▶ Work request: Every line of the data is to be reproduced exactly.

Source records:
· · · · · · ·
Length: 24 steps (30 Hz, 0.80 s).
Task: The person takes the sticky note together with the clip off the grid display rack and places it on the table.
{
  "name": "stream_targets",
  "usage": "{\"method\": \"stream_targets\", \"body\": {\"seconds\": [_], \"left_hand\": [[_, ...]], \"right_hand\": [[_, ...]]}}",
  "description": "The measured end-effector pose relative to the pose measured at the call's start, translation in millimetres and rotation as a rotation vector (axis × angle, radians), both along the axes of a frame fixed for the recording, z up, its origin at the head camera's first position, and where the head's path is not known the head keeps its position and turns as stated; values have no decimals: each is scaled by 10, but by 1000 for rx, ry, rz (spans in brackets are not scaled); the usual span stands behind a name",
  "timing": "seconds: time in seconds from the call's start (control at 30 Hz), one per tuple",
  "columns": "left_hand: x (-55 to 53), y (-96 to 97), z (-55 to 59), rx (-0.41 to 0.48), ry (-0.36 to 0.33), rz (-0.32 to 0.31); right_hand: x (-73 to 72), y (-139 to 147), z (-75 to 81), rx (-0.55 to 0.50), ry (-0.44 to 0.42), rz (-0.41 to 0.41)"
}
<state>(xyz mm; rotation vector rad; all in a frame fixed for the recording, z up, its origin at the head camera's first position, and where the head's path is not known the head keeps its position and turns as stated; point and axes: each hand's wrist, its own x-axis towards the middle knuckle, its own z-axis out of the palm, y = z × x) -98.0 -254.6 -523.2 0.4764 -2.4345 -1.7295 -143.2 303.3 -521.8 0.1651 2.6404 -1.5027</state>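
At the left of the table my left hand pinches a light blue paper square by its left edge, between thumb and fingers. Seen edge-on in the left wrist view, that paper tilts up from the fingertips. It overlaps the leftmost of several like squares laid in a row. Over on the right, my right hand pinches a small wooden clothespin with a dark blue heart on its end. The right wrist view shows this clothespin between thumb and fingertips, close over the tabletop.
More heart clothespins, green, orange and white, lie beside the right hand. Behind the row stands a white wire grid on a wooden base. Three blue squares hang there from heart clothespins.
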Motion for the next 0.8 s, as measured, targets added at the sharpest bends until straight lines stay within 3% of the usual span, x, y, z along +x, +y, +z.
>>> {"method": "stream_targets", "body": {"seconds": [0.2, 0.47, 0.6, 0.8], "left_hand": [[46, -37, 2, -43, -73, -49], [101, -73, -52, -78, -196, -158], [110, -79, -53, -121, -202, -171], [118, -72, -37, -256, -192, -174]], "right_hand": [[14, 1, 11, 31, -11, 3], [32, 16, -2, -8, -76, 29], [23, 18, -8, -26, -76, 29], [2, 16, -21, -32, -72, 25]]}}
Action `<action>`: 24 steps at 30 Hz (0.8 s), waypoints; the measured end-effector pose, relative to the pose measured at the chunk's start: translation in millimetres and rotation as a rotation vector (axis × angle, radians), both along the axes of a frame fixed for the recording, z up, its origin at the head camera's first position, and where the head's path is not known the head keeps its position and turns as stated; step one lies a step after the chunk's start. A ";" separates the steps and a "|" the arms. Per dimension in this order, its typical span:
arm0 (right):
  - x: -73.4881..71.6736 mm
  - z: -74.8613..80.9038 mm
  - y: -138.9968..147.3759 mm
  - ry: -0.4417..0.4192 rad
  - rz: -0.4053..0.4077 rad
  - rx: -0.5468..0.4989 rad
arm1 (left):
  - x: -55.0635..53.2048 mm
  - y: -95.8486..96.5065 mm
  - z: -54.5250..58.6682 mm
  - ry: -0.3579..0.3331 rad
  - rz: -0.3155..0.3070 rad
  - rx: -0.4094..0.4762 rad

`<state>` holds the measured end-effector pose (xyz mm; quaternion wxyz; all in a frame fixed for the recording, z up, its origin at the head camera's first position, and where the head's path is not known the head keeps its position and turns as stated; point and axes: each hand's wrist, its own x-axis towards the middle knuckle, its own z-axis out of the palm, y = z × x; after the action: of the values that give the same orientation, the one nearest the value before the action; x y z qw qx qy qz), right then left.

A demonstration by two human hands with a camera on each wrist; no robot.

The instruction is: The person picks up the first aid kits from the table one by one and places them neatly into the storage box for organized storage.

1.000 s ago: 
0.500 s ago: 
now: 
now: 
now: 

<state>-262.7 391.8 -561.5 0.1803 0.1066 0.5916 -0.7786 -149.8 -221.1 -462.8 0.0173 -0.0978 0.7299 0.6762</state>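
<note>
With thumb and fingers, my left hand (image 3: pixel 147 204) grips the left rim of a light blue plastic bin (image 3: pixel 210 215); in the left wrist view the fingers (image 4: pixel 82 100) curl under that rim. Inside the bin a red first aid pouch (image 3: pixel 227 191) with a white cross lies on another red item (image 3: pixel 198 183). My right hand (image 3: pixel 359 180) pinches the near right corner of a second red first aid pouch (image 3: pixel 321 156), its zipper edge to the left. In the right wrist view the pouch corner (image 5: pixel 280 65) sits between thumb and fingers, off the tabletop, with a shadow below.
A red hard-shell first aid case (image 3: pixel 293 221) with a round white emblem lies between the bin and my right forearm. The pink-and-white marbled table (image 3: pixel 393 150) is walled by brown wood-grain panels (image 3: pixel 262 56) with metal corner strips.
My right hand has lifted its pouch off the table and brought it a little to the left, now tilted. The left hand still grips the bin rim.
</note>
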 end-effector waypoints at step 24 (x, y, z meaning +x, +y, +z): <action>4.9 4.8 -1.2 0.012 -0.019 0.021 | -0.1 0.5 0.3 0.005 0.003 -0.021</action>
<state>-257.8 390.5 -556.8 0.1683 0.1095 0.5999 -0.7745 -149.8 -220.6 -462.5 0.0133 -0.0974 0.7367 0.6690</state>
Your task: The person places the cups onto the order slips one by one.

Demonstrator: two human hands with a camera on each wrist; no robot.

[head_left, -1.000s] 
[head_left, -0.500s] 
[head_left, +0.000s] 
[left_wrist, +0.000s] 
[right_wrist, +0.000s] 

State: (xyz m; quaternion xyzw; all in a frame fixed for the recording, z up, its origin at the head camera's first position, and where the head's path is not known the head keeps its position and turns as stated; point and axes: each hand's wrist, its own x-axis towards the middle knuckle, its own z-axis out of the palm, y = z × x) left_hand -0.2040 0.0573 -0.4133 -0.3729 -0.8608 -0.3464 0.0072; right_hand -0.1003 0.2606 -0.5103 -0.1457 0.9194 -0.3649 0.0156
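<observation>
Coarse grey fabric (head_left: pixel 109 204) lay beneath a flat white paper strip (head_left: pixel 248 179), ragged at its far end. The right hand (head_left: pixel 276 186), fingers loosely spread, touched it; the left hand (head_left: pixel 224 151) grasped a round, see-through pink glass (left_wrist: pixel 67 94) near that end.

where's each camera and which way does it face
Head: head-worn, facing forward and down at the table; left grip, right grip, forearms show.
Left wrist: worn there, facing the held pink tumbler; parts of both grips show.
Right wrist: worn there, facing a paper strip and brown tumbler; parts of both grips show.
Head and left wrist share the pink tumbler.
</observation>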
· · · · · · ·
▶ Result of this task:
Length: 24 steps (30 Hz, 0.80 s).
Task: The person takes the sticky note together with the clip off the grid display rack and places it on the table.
{
  "name": "stream_targets",
  "usage": "{\"method\": \"stream_targets\", \"body\": {\"seconds\": [_], \"left_hand\": [[_, ...]], \"right_hand\": [[_, ...]]}}",
  "description": "The measured end-effector pose relative to the pose measured at the call's start, translation in millimetres and rotation as a rotation vector (axis × angle, radians), both along the axes of a frame fixed for the recording, z up, its origin at the head camera's first position, and where the head's path is not known the head keeps its position and turns as stated; values have no decimals: each is scaled by 10, but by 1000 for rx, ry, rz (spans in brackets are not scaled); the usual span stands behind a name",
  "timing": "seconds: time in seconds from the call's start (control at 30 Hz), one per tuple",
  "columns": "left_hand: x (-55 to 53), y (-96 to 97), z (-55 to 59), rx (-0.41 to 0.48), ry (-0.36 to 0.33), rz (-0.32 to 0.31); right_hand: x (-73 to 72), y (-139 to 147), z (-75 to 81), rx (-0.55 to 0.50), ry (-0.44 to 0.42), rz (-0.41 to 0.41)"
}
<state>(xyz mm; rotation vector rad; all in a frame fixed for the recording, z up, its origin at the head camera's first position, and where the head's path is not known the head keeps its position and turns as stated; point and axes: each hand's wrist, its own x-axis towards the middle knuckle, its own z-axis out of the palm, y = z × x) -98.0 -254.6 -523.2 0.4764 -2.4345 -1.7295 -143.2 303.3 -521.8 0.1651 2.6404 -1.5027</state>
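At the left of the table my left hand pinches a light blue paper square by its left edge, between thumb and fingers. Seen edge-on in the left wrist view, that paper tilts up from the fingertips. It overlaps the leftmost of several like squares laid in a row. Over on the right, my right hand pinches a small wooden clothespin with a dark blue heart on its end. The right wrist view shows this clothespin between thumb and fingertips, close over the tabletop.
More heart clothespins, green, orange and white, lie beside the right hand. Behind the row stands a white wire grid on a wooden base. Three blue squares hang there from heart clothespins.
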Motion for the next 0.8 s, as measured, targets added at the sharpest bends until straight lines stay within 3% of the usual span, x, y, z along +x, +y, +z.
>>> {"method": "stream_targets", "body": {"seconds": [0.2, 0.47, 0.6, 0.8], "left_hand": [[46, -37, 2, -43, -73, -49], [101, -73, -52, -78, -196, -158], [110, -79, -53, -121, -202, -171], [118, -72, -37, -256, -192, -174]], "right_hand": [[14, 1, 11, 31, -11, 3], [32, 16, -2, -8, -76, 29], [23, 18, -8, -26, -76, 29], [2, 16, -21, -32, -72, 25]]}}
Action `<action>`: 24 steps at 30 Hz (0.8 s), waypoints; the measured end-effector pose, relative to the pose measured at the chunk's start: translation in millimetres and rotation as a rotation vector (axis × angle, radians), both along the axes of a frame fixed for the recording, z up, its origin at the head camera's first position, and where the head's path is not known the head keeps its position and turns as stated; step one lies a step after the chunk's start. A ";" separates the steps and a "|" the arms. Per dimension in this order, its typical span:
arm0 (right):
  - x: -73.4881..71.6736 mm
  - z: -74.8613..80.9038 mm
  - y: -138.9968..147.3759 mm
  - ry: -0.4417..0.4192 rad
  - rz: -0.4053..0.4077 rad
  - rx: -0.5468..0.4989 rad
arm1 (left):
  - x: -55.0635..53.2048 mm
  - y: -95.8486..96.5065 mm
  - z: -54.5250..58.6682 mm
  - ry: -0.3579..0.3331 rad
  - rz: -0.3155..0.3070 rad
  - rx: -0.4094..0.4762 rad

`<state>` holds the measured end-effector pose (xyz mm; quaternion wxyz; all in a frame fixed for the recording, z up, its origin at the head camera's first position, and where the head's path is not known the head keeps its position and turns as stated; point and axes: each hand's wrist, its own x-axis towards the middle knuckle, its own z-axis out of the palm, y = z × x; after the action: of the values that give the same orientation, the one nearest the value before the action; x y z qw qx qy qz), right then left.

A demonstration by two human hands with a camera on each wrist; no robot.

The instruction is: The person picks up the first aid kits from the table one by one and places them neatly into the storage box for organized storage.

1.000 s ago: 
0.500 s ago: 
now: 
now: 
now: 

<state>-262.7 391.8 -561.5 0.1803 0.1066 0.5916 -0.7786 -149.8 -221.1 -462.8 0.0173 -0.0978 0.7299 0.6762</state>
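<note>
With thumb and fingers, my left hand (image 3: pixel 147 204) grips the left rim of a light blue plastic bin (image 3: pixel 210 215); in the left wrist view the fingers (image 4: pixel 82 100) curl under that rim. Inside the bin a red first aid pouch (image 3: pixel 227 191) with a white cross lies on another red item (image 3: pixel 198 183). My right hand (image 3: pixel 359 180) pinches the near right corner of a second red first aid pouch (image 3: pixel 321 156), its zipper edge to the left. In the right wrist view the pouch corner (image 5: pixel 280 65) sits between thumb and fingers, off the tabletop, with a shadow below.
A red hard-shell first aid case (image 3: pixel 293 221) with a round white emblem lies between the bin and my right forearm. The pink-and-white marbled table (image 3: pixel 393 150) is walled by brown wood-grain panels (image 3: pixel 262 56) with metal corner strips.
My right hand has lifted its pouch off the table and brought it a little to the left, now tilted. The left hand still grips the bin rim.
</note>
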 end-effector waypoints at step 24 (x, y, z meaning +x, +y, +z): <action>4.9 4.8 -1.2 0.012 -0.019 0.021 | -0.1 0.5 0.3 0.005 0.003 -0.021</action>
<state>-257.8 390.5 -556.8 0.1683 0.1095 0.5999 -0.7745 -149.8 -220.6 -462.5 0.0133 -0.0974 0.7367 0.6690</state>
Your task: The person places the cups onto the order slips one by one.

Demonstrator: two human hands with a camera on each wrist; no robot.

[head_left, -1.000s] 
[head_left, -0.500s] 
[head_left, +0.000s] 
[left_wrist, +0.000s] 
[right_wrist, +0.000s] 

State: (xyz m; quaternion xyzw; all in a frame fixed for the recording, z up, its origin at the head camera's first position, and where the head's path is not known the head keeps its position and turns as stated; point and axes: each hand's wrist, its own x-axis towards the middle knuckle, its own z-axis out of the palm, y = z × x) left_hand -0.2040 0.0573 -0.4133 -0.3729 -0.8608 -0.3464 0.0072; right_hand -0.1003 0.2606 -0.5103 -0.1457 0.9194 -0.3649 0.0156
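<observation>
Coarse grey fabric (head_left: pixel 109 204) lay beneath a flat white paper strip (head_left: pixel 248 179), ragged at its far end. The right hand (head_left: pixel 276 186), fingers loosely spread, touched it; the left hand (head_left: pixel 224 151) grasped a round, see-through pink glass (left_wrist: pixel 67 94) near that end.

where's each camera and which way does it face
Head: head-worn, facing forward and down at the table; left grip, right grip, forearms show.
Left wrist: worn there, facing the held pink tumbler; parts of both grips show.
Right wrist: worn there, facing a paper strip and brown tumbler; parts of both grips show.
Head and left wrist share the pink tumbler.
</observation>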

The exercise output is complete.